(Task description) Copy every line of the material below exactly.
══════
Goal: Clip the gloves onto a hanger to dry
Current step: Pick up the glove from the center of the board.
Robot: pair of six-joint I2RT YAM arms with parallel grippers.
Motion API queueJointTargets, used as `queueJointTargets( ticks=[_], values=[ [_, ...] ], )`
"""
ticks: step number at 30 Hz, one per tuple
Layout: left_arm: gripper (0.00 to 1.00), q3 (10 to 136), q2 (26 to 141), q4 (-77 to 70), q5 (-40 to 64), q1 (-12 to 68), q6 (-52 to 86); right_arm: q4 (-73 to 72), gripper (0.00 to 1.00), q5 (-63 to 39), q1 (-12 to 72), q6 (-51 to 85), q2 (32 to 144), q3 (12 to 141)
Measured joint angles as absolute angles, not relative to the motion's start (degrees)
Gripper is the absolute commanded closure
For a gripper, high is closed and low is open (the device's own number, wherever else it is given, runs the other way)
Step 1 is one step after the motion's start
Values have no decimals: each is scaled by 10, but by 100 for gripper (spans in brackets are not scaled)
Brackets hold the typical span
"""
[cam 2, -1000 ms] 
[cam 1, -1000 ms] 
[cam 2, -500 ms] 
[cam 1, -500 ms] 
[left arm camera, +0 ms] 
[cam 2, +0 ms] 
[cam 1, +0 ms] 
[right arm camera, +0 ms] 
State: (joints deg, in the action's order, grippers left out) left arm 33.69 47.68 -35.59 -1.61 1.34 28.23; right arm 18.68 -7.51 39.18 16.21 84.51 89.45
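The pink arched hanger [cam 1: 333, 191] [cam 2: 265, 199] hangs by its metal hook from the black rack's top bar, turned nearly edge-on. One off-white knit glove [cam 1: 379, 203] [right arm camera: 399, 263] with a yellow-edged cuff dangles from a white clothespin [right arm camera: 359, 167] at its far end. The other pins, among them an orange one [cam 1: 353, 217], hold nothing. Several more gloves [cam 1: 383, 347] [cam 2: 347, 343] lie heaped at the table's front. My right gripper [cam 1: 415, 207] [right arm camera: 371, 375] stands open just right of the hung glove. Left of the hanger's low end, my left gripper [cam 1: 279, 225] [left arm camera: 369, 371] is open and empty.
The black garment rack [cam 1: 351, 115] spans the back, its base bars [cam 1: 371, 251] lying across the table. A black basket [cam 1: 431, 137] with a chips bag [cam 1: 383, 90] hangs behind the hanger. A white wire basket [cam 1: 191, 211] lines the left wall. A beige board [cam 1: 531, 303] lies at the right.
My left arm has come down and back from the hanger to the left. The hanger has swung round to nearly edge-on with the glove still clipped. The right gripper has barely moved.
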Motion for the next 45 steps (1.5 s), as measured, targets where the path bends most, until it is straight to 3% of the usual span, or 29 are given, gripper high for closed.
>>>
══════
(Solved problem)
Goal: Clip the gloves onto a hanger to dry
Current step: Pick up the glove from the center of the board.
Robot: pair of six-joint I2RT YAM arms with parallel grippers.
Motion API queueJointTargets, used as `queueJointTargets( ticks=[_], values=[ [_, ...] ], )`
"""
ticks: step number at 30 Hz, one per tuple
Layout: left_arm: gripper (0.00 to 1.00), q3 (10 to 136), q2 (26 to 141), q4 (-77 to 70), q5 (-40 to 64), q1 (-12 to 68), q6 (-52 to 86); right_arm: q4 (-73 to 72), gripper (0.00 to 1.00), q5 (-63 to 39), q1 (-12 to 72), q6 (-51 to 85), q2 (32 to 144), q3 (12 to 141)
Measured joint angles as absolute angles, not relative to the motion's start (degrees)
Gripper is the absolute commanded closure
For a gripper, high is closed and low is open (the device's own number, wherever else it is given, runs the other way)
Step 1 is one step after the motion's start
Values have no decimals: each is scaled by 10, but by 100 for gripper (spans in brackets are not scaled)
Brackets hold the typical span
"""
[cam 2, -1000 ms] 
[cam 1, -1000 ms] 
[cam 2, -500 ms] 
[cam 1, -500 ms] 
[left arm camera, +0 ms] 
[cam 2, +0 ms] 
[cam 1, +0 ms] 
[right arm camera, +0 ms] 
State: (joints deg, in the action's order, grippers left out) left arm 33.69 47.68 -35.59 -1.61 1.34 28.23; right arm 18.68 -7.51 39.18 16.21 84.51 89.45
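The pink arched hanger [cam 1: 333, 191] [cam 2: 265, 199] hangs by its metal hook from the black rack's top bar, turned nearly edge-on. One off-white knit glove [cam 1: 379, 203] [right arm camera: 399, 263] with a yellow-edged cuff dangles from a white clothespin [right arm camera: 359, 167] at its far end. The other pins, among them an orange one [cam 1: 353, 217], hold nothing. Several more gloves [cam 1: 383, 347] [cam 2: 347, 343] lie heaped at the table's front. My right gripper [cam 1: 415, 207] [right arm camera: 371, 375] stands open just right of the hung glove. Left of the hanger's low end, my left gripper [cam 1: 279, 225] [left arm camera: 369, 371] is open and empty.
The black garment rack [cam 1: 351, 115] spans the back, its base bars [cam 1: 371, 251] lying across the table. A black basket [cam 1: 431, 137] with a chips bag [cam 1: 383, 90] hangs behind the hanger. A white wire basket [cam 1: 191, 211] lines the left wall. A beige board [cam 1: 531, 303] lies at the right.
My left arm has come down and back from the hanger to the left. The hanger has swung round to nearly edge-on with the glove still clipped. The right gripper has barely moved.
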Motion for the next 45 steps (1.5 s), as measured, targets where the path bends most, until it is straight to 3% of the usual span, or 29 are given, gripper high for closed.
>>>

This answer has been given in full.